## EXERCISE REQUIREMENTS
When you find the line with "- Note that" among the records below, reproduce it and each line after it exactly, ending with the line with "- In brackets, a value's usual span".

## Collected data entries
BEGIN

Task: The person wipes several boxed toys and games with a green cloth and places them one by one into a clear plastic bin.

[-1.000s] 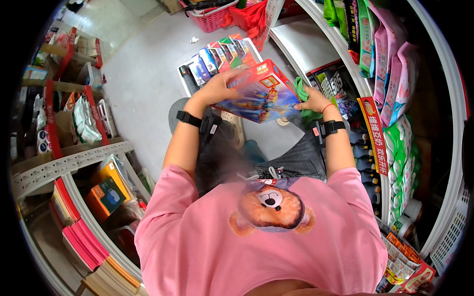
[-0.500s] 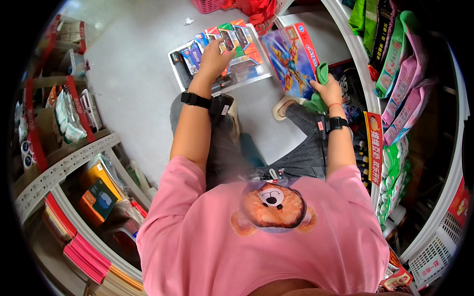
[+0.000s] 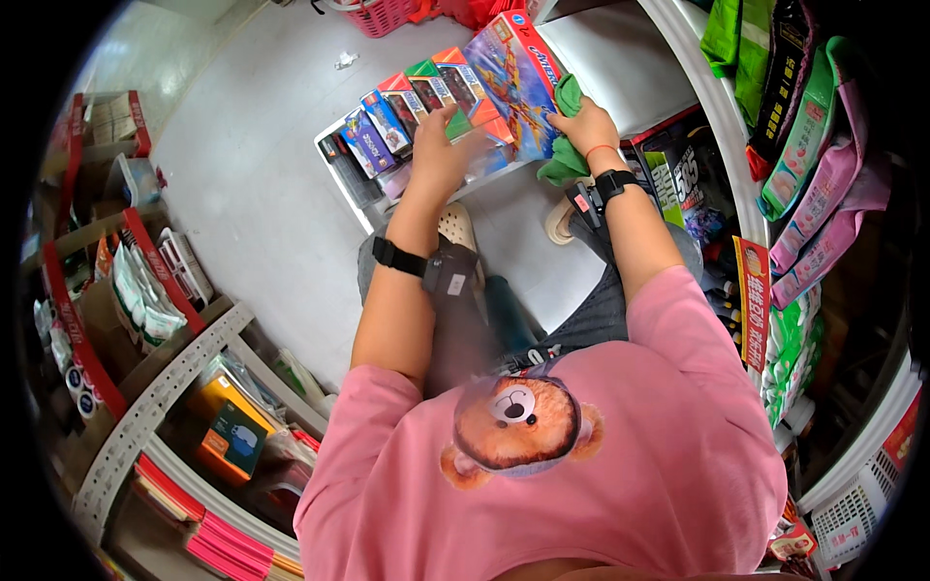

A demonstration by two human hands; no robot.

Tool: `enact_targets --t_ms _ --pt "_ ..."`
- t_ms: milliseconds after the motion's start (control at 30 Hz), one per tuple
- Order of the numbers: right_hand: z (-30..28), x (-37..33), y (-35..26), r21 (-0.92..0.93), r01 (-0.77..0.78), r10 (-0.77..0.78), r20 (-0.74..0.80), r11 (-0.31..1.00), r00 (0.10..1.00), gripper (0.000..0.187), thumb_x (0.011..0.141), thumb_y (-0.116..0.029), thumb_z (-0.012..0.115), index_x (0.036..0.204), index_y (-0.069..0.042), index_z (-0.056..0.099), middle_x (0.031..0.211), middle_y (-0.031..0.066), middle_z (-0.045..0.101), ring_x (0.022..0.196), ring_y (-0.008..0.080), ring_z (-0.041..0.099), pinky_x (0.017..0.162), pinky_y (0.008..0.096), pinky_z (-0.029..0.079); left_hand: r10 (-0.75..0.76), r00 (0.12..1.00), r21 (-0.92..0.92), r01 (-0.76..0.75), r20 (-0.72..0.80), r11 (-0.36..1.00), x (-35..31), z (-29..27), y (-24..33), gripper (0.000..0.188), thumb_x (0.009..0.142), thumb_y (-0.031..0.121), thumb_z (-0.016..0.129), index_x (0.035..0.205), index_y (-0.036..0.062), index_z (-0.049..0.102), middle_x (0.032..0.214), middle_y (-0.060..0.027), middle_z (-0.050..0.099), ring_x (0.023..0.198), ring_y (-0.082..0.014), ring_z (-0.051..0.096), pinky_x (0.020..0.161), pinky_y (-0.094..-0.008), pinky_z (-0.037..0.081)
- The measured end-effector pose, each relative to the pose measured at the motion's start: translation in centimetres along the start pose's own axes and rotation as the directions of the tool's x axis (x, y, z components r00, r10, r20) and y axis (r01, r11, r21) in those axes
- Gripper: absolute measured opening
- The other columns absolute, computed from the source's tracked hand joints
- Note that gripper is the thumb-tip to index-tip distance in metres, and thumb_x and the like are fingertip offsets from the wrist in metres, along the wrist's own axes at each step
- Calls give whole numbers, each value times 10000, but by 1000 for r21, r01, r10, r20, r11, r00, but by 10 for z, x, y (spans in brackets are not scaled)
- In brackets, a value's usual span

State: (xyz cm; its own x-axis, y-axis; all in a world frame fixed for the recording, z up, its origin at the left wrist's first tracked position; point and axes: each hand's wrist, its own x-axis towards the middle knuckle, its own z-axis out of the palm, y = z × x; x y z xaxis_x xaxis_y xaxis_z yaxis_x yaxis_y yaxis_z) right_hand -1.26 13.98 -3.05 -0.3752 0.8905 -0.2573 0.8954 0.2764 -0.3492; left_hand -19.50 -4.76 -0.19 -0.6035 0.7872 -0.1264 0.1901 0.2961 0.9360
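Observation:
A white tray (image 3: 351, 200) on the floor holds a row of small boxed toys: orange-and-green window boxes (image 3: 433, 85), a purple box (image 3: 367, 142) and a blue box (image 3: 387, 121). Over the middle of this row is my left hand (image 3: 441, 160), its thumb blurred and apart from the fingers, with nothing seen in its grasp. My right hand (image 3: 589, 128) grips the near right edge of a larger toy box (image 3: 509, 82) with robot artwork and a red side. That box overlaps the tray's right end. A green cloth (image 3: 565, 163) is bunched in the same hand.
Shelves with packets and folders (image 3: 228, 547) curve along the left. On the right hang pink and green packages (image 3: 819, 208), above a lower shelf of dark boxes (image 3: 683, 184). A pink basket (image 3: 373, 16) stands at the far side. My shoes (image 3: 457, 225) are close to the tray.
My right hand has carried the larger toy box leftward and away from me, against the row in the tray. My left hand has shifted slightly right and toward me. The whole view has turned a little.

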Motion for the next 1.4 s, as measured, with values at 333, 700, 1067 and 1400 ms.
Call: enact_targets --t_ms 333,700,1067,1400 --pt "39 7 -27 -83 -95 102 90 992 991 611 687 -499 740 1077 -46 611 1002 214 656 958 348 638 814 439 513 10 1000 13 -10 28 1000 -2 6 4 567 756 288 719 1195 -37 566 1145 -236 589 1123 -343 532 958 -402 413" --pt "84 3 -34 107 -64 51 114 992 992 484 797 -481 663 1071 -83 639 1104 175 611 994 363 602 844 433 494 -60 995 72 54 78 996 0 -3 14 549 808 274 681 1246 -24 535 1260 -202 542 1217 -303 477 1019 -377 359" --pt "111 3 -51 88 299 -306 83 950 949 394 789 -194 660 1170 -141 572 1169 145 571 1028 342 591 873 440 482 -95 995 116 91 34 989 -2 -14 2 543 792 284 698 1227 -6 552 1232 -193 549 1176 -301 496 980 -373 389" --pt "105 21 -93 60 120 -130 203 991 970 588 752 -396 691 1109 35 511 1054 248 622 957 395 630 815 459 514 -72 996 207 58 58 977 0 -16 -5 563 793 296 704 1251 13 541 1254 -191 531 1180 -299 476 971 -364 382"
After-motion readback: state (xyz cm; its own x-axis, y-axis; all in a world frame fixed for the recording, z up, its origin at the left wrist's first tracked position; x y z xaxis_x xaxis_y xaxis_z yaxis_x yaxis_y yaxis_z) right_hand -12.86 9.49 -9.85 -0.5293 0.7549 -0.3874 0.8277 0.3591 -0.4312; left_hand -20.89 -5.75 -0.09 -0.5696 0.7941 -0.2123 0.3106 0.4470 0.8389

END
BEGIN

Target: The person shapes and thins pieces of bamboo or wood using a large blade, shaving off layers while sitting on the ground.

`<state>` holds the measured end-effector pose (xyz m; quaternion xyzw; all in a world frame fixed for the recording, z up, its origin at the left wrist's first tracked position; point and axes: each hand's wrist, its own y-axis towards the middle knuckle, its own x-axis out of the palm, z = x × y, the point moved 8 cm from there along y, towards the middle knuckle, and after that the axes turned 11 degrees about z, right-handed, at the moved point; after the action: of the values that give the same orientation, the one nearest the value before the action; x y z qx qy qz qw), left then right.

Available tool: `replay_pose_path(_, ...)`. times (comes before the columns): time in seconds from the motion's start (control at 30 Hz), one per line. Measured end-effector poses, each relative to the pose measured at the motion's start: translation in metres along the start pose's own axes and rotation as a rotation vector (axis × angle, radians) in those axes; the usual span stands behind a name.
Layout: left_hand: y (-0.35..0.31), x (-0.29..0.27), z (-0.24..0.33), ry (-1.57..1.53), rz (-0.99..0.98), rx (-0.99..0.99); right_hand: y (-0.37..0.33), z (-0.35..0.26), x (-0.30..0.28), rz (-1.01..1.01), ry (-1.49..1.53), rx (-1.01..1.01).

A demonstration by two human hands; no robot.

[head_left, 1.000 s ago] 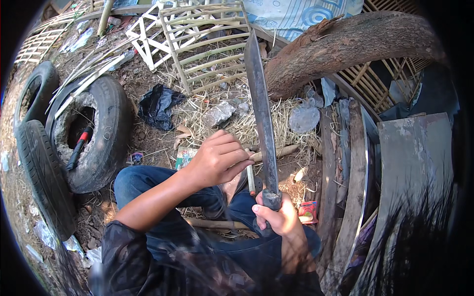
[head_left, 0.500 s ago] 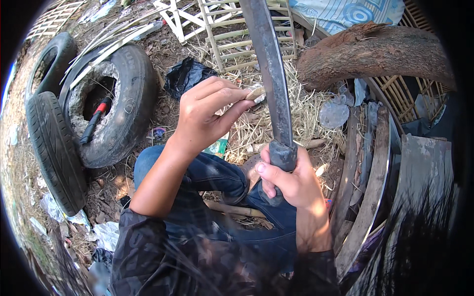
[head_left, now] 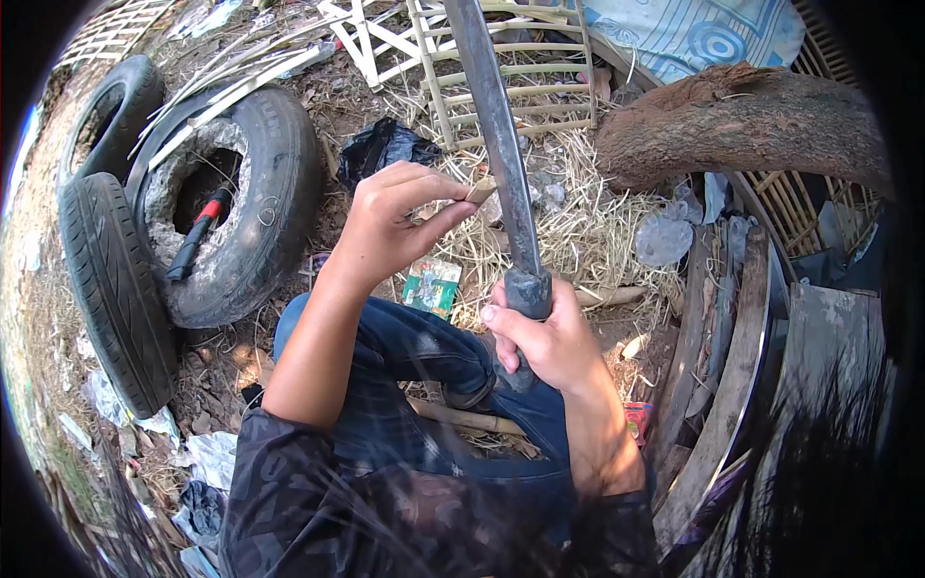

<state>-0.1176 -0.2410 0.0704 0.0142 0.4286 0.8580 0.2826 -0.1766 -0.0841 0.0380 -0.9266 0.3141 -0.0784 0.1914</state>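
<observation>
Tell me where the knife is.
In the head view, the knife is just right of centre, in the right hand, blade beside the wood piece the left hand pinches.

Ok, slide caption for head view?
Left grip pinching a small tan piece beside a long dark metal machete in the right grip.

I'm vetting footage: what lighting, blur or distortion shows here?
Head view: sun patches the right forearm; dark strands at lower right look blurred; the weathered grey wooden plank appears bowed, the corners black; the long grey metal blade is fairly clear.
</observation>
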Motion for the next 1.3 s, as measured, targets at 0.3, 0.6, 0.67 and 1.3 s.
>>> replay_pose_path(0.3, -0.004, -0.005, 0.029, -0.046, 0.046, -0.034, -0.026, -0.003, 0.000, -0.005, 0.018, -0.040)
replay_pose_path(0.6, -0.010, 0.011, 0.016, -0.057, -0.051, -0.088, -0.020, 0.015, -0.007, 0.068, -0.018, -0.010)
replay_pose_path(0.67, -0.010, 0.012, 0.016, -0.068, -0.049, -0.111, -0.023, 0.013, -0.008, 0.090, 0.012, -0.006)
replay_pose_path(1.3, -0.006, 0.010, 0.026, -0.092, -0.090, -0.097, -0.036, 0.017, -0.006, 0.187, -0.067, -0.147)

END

## WRITTEN SOLUTION
- Note that gripper is the thumb-tip to index-tip distance in metres, and thumb_x and the like are fingertip offsets from the wrist in metres, along the wrist's own axes at each step
- Calls give whole numbers, each value times 10000, but by 1000 for r21, r01, r10, r20, r11, r00, but by 10 for z, x, y (spans in brackets are not scaled)
- In brackets, a value's usual span

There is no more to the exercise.